TASK STATEMENT
Go through the records and report each line in which the word "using" occurs.

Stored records

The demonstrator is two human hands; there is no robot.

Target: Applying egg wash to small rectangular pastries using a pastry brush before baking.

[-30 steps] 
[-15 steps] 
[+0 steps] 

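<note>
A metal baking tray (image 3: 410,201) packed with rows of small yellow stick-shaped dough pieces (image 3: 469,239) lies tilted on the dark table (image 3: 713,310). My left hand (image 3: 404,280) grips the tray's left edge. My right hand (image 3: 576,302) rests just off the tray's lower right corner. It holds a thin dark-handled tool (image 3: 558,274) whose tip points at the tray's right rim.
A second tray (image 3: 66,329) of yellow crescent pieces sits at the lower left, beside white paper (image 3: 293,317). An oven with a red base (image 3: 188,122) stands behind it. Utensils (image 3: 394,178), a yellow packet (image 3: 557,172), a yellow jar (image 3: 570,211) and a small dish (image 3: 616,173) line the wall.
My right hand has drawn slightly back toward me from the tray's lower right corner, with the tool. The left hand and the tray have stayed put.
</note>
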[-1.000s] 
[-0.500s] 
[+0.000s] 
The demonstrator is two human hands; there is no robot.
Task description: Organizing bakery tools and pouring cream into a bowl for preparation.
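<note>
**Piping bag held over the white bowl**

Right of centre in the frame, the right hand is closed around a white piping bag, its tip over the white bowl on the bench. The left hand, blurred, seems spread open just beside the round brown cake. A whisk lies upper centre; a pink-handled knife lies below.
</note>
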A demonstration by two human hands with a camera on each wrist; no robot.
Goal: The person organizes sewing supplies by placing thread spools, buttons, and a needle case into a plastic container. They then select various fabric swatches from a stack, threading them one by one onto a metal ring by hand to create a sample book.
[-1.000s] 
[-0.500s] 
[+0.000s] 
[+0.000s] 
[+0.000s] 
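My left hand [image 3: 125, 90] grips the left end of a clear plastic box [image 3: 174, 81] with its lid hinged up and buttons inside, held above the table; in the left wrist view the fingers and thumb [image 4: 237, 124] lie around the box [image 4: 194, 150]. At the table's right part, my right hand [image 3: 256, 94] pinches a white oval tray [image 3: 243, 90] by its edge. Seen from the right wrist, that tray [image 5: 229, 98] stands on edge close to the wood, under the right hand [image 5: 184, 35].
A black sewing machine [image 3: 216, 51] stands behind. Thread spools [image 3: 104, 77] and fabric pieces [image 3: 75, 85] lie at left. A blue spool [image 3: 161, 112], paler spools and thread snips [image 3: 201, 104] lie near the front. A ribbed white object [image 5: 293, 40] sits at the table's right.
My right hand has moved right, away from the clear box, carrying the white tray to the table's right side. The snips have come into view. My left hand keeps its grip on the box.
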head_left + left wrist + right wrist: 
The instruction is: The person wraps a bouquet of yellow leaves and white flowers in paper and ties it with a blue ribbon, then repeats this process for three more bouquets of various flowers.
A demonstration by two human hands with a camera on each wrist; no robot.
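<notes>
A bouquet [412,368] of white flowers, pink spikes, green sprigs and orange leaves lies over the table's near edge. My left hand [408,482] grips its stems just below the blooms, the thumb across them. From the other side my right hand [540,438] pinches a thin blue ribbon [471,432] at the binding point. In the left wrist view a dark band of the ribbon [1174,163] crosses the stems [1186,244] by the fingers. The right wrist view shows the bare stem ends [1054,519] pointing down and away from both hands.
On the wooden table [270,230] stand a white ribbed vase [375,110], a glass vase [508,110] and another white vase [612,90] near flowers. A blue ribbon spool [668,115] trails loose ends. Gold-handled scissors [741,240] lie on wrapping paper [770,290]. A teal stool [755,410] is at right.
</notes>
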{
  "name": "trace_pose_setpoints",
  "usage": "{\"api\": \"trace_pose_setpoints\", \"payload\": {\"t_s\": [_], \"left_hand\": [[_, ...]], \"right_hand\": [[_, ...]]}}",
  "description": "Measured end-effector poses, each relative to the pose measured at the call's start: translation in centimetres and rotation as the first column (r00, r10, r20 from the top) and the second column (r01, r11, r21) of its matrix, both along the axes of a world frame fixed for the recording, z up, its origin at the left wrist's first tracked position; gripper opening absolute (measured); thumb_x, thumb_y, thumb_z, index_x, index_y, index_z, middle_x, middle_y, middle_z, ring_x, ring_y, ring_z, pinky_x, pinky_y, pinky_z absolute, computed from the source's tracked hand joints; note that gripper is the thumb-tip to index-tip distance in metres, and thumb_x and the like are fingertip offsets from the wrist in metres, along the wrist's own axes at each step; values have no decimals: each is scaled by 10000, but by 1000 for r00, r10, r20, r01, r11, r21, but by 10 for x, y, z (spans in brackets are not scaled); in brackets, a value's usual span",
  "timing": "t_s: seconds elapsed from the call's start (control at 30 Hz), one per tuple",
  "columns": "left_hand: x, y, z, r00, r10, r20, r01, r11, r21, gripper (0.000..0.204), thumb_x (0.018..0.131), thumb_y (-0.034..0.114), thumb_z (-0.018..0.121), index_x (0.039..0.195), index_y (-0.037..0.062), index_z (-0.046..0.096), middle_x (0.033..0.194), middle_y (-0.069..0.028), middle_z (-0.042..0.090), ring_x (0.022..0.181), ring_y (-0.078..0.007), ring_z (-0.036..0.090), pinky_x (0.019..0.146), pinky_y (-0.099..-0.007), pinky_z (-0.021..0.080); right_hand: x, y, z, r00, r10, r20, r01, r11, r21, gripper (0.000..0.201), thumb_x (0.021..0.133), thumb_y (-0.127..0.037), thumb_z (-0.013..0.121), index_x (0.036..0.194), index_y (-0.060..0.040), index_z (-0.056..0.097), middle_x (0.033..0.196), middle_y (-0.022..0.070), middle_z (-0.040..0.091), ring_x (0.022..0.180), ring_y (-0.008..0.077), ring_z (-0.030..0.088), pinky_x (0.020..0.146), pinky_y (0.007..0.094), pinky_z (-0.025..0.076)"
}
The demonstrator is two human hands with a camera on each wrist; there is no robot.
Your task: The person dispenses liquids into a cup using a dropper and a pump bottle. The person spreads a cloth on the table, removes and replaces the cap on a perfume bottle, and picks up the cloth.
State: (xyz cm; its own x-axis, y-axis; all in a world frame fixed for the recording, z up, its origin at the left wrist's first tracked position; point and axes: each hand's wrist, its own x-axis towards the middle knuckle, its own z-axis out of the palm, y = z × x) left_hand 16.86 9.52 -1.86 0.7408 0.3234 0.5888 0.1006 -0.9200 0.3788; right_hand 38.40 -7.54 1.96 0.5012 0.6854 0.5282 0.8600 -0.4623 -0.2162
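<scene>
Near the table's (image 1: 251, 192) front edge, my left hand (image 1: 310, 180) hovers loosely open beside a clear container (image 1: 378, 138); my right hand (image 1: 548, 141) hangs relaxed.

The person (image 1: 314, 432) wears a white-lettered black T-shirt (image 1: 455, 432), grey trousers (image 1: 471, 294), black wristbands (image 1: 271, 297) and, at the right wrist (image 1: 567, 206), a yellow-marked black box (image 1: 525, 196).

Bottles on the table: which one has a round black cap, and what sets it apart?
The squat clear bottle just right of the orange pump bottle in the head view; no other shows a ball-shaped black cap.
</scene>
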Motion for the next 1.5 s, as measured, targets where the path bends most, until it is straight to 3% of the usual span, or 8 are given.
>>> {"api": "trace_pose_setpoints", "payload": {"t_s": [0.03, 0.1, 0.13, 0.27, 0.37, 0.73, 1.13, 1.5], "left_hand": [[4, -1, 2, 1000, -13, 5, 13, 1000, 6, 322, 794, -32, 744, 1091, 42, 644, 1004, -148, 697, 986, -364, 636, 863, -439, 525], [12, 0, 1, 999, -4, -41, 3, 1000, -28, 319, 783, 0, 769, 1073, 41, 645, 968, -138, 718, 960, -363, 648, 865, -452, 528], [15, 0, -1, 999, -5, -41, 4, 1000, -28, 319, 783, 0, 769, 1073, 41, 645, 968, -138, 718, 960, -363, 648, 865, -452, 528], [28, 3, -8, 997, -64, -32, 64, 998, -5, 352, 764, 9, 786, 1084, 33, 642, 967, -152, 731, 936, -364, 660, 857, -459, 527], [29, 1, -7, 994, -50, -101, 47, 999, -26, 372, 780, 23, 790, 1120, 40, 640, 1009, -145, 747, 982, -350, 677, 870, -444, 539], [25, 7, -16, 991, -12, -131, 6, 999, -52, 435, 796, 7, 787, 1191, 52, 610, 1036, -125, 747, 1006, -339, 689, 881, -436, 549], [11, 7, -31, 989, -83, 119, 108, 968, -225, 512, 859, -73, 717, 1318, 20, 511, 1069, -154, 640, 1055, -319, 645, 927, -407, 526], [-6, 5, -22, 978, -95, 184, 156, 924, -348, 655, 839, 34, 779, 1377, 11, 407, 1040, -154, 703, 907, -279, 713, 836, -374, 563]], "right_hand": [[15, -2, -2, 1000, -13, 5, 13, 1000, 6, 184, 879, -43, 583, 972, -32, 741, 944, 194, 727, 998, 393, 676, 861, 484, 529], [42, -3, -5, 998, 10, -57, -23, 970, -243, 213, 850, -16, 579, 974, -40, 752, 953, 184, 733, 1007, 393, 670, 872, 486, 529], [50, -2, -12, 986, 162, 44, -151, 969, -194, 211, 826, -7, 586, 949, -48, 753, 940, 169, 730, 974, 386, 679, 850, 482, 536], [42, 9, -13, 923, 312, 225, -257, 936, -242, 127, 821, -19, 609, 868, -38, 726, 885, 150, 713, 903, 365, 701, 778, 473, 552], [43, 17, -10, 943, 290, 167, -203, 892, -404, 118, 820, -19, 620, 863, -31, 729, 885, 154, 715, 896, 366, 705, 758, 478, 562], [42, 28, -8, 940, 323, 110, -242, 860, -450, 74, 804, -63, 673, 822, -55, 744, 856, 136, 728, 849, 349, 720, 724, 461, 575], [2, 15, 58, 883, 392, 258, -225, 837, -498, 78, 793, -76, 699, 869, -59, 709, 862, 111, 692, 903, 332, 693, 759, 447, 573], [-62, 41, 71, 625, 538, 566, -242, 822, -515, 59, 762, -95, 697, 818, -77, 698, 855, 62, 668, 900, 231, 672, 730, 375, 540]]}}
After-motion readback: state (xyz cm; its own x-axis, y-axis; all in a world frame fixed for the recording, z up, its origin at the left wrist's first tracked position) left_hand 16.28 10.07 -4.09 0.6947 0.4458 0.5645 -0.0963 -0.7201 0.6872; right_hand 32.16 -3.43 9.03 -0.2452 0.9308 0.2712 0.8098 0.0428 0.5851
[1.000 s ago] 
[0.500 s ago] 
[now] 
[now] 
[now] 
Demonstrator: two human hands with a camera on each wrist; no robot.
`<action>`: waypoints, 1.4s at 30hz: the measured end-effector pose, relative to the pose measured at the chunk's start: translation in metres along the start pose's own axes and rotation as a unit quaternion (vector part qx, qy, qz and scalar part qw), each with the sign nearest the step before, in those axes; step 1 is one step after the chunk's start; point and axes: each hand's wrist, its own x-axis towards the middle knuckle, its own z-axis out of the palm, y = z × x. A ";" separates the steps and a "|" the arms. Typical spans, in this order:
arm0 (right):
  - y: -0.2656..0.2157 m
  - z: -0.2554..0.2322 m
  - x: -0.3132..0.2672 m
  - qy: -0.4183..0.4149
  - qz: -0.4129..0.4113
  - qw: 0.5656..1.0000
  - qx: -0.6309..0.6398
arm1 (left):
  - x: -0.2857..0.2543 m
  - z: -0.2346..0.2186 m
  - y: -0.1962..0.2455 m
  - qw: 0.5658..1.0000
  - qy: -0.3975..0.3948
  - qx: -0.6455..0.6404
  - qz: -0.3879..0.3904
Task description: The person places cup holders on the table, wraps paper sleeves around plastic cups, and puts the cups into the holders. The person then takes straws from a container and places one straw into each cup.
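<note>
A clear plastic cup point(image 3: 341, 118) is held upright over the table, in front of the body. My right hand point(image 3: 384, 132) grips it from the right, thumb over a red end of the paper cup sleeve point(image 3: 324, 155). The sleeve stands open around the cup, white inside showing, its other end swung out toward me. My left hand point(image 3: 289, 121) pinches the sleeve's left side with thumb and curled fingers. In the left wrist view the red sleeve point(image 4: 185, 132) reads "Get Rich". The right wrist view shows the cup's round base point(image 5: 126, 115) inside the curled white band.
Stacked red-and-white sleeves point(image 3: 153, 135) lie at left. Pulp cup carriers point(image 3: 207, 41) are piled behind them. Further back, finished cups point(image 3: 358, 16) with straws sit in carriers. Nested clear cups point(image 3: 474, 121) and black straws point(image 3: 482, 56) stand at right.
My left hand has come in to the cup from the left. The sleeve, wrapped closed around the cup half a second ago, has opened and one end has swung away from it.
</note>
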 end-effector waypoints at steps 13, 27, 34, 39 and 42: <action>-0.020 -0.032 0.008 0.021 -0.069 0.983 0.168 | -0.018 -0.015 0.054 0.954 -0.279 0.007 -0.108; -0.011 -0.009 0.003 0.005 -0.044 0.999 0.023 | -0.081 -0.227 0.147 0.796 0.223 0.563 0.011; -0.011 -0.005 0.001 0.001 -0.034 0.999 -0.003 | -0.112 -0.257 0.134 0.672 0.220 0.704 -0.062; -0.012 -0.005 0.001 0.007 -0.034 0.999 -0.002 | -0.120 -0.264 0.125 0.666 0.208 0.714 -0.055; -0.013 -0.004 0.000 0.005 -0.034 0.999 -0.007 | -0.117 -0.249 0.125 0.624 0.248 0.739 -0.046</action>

THE COMPLETED TASK
Target: Applying egg wash to small rectangular pastries using a pastry brush before baking.
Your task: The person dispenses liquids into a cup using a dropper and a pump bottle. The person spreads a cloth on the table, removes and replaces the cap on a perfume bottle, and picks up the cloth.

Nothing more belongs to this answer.